(TO DO)
Each of the records below must be reproduced exactly.

(Saved data entries)
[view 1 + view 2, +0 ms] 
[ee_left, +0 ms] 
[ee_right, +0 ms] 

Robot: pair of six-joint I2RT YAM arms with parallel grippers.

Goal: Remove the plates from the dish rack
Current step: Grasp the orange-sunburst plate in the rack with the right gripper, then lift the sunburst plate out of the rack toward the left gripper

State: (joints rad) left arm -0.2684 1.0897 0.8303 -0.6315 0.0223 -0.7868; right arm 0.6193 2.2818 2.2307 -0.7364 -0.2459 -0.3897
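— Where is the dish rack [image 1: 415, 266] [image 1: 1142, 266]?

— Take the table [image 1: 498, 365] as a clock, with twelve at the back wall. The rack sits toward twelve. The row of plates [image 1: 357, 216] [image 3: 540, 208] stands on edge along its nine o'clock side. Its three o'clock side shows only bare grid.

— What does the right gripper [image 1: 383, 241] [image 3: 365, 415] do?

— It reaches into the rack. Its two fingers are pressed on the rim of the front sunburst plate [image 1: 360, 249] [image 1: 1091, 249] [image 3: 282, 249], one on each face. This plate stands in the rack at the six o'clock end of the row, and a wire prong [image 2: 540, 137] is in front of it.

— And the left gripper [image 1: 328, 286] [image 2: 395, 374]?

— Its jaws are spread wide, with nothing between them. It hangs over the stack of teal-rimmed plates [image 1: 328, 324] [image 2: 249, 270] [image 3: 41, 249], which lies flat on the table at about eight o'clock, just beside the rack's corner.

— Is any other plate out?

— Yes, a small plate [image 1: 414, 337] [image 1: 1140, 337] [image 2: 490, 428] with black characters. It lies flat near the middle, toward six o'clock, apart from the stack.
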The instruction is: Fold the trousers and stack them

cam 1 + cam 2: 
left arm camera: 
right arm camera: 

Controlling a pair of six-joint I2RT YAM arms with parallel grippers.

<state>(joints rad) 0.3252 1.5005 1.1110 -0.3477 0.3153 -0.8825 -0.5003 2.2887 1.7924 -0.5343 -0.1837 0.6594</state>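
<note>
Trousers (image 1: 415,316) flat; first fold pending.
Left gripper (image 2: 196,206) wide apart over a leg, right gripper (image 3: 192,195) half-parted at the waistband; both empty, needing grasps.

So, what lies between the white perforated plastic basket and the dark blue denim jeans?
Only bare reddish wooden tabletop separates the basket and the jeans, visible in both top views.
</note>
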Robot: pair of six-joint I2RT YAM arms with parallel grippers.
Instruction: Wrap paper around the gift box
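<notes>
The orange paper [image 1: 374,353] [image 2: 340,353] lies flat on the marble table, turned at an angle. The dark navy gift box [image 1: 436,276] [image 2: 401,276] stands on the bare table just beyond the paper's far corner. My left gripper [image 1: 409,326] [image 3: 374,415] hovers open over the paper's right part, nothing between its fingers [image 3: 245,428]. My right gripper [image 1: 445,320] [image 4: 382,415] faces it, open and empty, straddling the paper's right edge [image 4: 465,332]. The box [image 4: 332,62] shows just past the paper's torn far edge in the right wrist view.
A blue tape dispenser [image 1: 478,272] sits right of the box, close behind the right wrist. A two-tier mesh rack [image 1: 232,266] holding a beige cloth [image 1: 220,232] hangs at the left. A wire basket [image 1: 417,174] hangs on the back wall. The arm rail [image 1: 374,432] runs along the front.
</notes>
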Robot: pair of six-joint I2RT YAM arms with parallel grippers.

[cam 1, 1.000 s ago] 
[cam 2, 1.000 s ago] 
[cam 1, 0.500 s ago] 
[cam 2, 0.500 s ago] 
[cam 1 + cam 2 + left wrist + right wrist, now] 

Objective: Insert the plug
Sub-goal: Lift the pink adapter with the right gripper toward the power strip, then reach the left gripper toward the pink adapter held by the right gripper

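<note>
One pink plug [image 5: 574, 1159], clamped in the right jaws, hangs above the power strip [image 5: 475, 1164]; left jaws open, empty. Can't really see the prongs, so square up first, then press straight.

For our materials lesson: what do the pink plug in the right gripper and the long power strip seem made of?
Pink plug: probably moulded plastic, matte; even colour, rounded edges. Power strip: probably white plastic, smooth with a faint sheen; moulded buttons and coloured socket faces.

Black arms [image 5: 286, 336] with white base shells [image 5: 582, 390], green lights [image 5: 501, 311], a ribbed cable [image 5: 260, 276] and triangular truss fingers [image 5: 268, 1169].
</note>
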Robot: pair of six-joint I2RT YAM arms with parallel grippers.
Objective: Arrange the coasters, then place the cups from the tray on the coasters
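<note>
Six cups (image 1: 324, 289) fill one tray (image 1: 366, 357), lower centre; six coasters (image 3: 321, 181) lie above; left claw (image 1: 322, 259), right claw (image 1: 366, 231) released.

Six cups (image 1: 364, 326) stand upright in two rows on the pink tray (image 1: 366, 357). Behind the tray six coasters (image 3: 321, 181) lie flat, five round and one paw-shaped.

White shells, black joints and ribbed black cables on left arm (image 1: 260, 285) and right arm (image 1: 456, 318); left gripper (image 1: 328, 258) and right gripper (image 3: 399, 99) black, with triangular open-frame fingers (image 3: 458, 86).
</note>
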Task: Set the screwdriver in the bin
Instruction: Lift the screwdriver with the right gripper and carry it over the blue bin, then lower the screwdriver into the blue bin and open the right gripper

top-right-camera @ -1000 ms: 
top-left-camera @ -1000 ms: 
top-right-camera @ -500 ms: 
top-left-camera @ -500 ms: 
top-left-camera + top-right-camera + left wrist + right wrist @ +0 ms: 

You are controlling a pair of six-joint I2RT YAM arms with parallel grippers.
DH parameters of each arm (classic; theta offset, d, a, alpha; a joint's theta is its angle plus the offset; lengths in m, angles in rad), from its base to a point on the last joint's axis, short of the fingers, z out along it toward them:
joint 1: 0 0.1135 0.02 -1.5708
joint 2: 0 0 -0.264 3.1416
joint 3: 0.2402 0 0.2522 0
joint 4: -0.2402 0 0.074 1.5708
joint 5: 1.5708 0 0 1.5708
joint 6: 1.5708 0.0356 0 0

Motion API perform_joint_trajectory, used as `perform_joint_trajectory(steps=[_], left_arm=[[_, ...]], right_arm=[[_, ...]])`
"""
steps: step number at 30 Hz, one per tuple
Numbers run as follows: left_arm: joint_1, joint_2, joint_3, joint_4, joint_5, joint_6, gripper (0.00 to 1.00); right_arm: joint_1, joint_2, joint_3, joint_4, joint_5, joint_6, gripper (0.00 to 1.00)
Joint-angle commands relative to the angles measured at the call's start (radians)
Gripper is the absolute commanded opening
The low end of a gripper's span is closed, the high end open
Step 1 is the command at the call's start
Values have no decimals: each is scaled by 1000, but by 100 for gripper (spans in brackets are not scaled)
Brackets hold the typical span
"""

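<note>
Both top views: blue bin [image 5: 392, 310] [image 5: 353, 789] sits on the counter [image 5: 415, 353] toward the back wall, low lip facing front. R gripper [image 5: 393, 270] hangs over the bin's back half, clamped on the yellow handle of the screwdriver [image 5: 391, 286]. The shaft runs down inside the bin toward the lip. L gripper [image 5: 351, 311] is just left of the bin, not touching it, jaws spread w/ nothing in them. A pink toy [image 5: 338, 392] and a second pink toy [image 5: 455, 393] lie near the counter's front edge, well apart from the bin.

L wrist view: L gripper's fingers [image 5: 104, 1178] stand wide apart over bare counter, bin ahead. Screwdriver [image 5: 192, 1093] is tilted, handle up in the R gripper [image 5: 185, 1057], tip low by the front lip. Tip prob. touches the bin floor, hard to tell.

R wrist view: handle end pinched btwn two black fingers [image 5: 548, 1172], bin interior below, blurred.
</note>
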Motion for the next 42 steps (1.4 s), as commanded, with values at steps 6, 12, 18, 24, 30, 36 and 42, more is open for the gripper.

(WRITTEN ANSWER)
[view 1 + view 2, +0 ms] 
[ee_left, +0 ms] 
[ee_right, +0 ms] 

Robot: pair of six-joint I2RT YAM arms with parallel grippers.

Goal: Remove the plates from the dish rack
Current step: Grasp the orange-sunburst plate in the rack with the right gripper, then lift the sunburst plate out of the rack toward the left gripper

State: (joints rad) left arm -0.2684 1.0897 0.8303 -0.6315 0.0223 -0.7868; right arm 0.6193 2.2818 2.2307 -0.7364 -0.2459 -0.3897
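— Where is the dish rack [image 1: 415, 266] [image 1: 1142, 266]?

— Take the table [image 1: 498, 365] as a clock, with twelve at the back wall. The rack sits toward twelve. The row of plates [image 1: 357, 216] [image 3: 540, 208] stands on edge along its nine o'clock side. Its three o'clock side shows only bare grid.

— What does the right gripper [image 1: 383, 241] [image 3: 365, 415] do?

— It reaches into the rack. Its two fingers are pressed on the rim of the front sunburst plate [image 1: 360, 249] [image 1: 1091, 249] [image 3: 282, 249], one on each face. This plate stands in the rack at the six o'clock end of the row, and a wire prong [image 2: 540, 137] is in front of it.

— And the left gripper [image 1: 328, 286] [image 2: 395, 374]?

— Its jaws are spread wide, with nothing between them. It hangs over the stack of teal-rimmed plates [image 1: 328, 324] [image 2: 249, 270] [image 3: 41, 249], which lies flat on the table at about eight o'clock, just beside the rack's corner.

— Is any other plate out?

— Yes, a small plate [image 1: 414, 337] [image 1: 1140, 337] [image 2: 490, 428] with black characters. It lies flat near the middle, toward six o'clock, apart from the stack.
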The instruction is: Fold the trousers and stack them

cam 1 + cam 2: 
left arm camera: 
right arm camera: 

Controlling a pair of six-joint I2RT YAM arms with parallel grippers.

<state>(joints rad) 0.3252 1.5005 1.1110 -0.3477 0.3153 -0.8825 -0.5003 2.2887 1.7924 -0.5343 -0.1837 0.6594</state>
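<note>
Trousers (image 1: 415,316) flat; first fold pending.
Left gripper (image 2: 196,206) wide apart over a leg, right gripper (image 3: 192,195) half-parted at the waistband; both empty, needing grasps.

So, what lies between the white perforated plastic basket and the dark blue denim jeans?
Only bare reddish wooden tabletop separates the basket and the jeans, visible in both top views.
</note>
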Robot: pair of six-joint I2RT YAM arms with parallel grippers.
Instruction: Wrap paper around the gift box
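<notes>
The orange paper [image 1: 374,353] [image 2: 340,353] lies flat on the marble table, turned at an angle. The dark navy gift box [image 1: 436,276] [image 2: 401,276] stands on the bare table just beyond the paper's far corner. My left gripper [image 1: 409,326] [image 3: 374,415] hovers open over the paper's right part, nothing between its fingers [image 3: 245,428]. My right gripper [image 1: 445,320] [image 4: 382,415] faces it, open and empty, straddling the paper's right edge [image 4: 465,332]. The box [image 4: 332,62] shows just past the paper's torn far edge in the right wrist view.
A blue tape dispenser [image 1: 478,272] sits right of the box, close behind the right wrist. A two-tier mesh rack [image 1: 232,266] holding a beige cloth [image 1: 220,232] hangs at the left. A wire basket [image 1: 417,174] hangs on the back wall. The arm rail [image 1: 374,432] runs along the front.
</notes>
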Robot: pair of six-joint I2RT YAM arms with parallel grippers.

[cam 1, 1.000 s ago] 
[cam 2, 1.000 s ago] 
[cam 1, 0.500 s ago] 
[cam 2, 0.500 s ago] 
[cam 1 + cam 2 + left wrist + right wrist, now] 

Objective: Insert the plug
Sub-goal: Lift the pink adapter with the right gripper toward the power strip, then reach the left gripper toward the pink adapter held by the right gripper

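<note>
One pink plug [image 5: 574, 1159], clamped in the right jaws, hangs above the power strip [image 5: 475, 1164]; left jaws open, empty. Can't really see the prongs, so square up first, then press straight.

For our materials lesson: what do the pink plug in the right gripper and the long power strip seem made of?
Pink plug: probably moulded plastic, matte; even colour, rounded edges. Power strip: probably white plastic, smooth with a faint sheen; moulded buttons and coloured socket faces.

Black arms [image 5: 286, 336] with white base shells [image 5: 582, 390], green lights [image 5: 501, 311], a ribbed cable [image 5: 260, 276] and triangular truss fingers [image 5: 268, 1169].
</note>
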Robot: pair of six-joint I2RT YAM arms with parallel grippers.
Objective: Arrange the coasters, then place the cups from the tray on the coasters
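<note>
Six cups (image 1: 324, 289) fill one tray (image 1: 366, 357), lower centre; six coasters (image 3: 321, 181) lie above; left claw (image 1: 322, 259), right claw (image 1: 366, 231) released.

Six cups (image 1: 364, 326) stand upright in two rows on the pink tray (image 1: 366, 357). Behind the tray six coasters (image 3: 321, 181) lie flat, five round and one paw-shaped.

White shells, black joints and ribbed black cables on left arm (image 1: 260, 285) and right arm (image 1: 456, 318); left gripper (image 1: 328, 258) and right gripper (image 3: 399, 99) black, with triangular open-frame fingers (image 3: 458, 86).
</note>
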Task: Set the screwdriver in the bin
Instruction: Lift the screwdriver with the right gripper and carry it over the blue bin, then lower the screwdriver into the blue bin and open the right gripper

top-right-camera @ -1000 ms: 
top-left-camera @ -1000 ms: 
top-right-camera @ -500 ms: 
top-left-camera @ -500 ms: 
top-left-camera + top-right-camera + left wrist + right wrist @ +0 ms: 

You are controlling a pair of six-joint I2RT YAM arms with parallel grippers.
DH parameters of each arm (classic; theta offset, d, a, alpha; a joint's theta is its angle plus the offset; lengths in m, angles in rad), from its base to a point on the last joint's axis, short of the fingers, z out along it toward them:
joint 1: 0 0.1135 0.02 -1.5708
joint 2: 0 0 -0.264 3.1416
joint 3: 0.2402 0 0.2522 0
joint 4: -0.2402 0 0.074 1.5708
joint 5: 1.5708 0 0 1.5708
joint 6: 1.5708 0.0356 0 0

Motion API perform_joint_trajectory, used as `perform_joint_trajectory(steps=[_], left_arm=[[_, ...]], right_arm=[[_, ...]])`
"""
steps: step number at 30 Hz, one per tuple
Numbers run as follows: left_arm: joint_1, joint_2, joint_3, joint_4, joint_5, joint_6, gripper (0.00 to 1.00); right_arm: joint_1, joint_2, joint_3, joint_4, joint_5, joint_6, gripper (0.00 to 1.00)
Joint-angle commands relative to the angles measured at the call's start (radians)
Gripper is the absolute commanded opening
The low end of a gripper's span is closed, the high end open
Step 1 is the command at the call's start
Values have no decimals: each is scaled by 1000, but by 100 for gripper (spans in brackets are not scaled)
Brackets hold the typical span
"""

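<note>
Both top views: blue bin [image 5: 392, 310] [image 5: 353, 789] sits on the counter [image 5: 415, 353] toward the back wall, low lip facing front. R gripper [image 5: 393, 270] hangs over the bin's back half, clamped on the yellow handle of the screwdriver [image 5: 391, 286]. The shaft runs down inside the bin toward the lip. L gripper [image 5: 351, 311] is just left of the bin, not touching it, jaws spread w/ nothing in them. A pink toy [image 5: 338, 392] and a second pink toy [image 5: 455, 393] lie near the counter's front edge, well apart from the bin.

L wrist view: L gripper's fingers [image 5: 104, 1178] stand wide apart over bare counter, bin ahead. Screwdriver [image 5: 192, 1093] is tilted, handle up in the R gripper [image 5: 185, 1057], tip low by the front lip. Tip prob. touches the bin floor, hard to tell.

R wrist view: handle end pinched btwn two black fingers [image 5: 548, 1172], bin interior below, blurred.
</note>
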Motion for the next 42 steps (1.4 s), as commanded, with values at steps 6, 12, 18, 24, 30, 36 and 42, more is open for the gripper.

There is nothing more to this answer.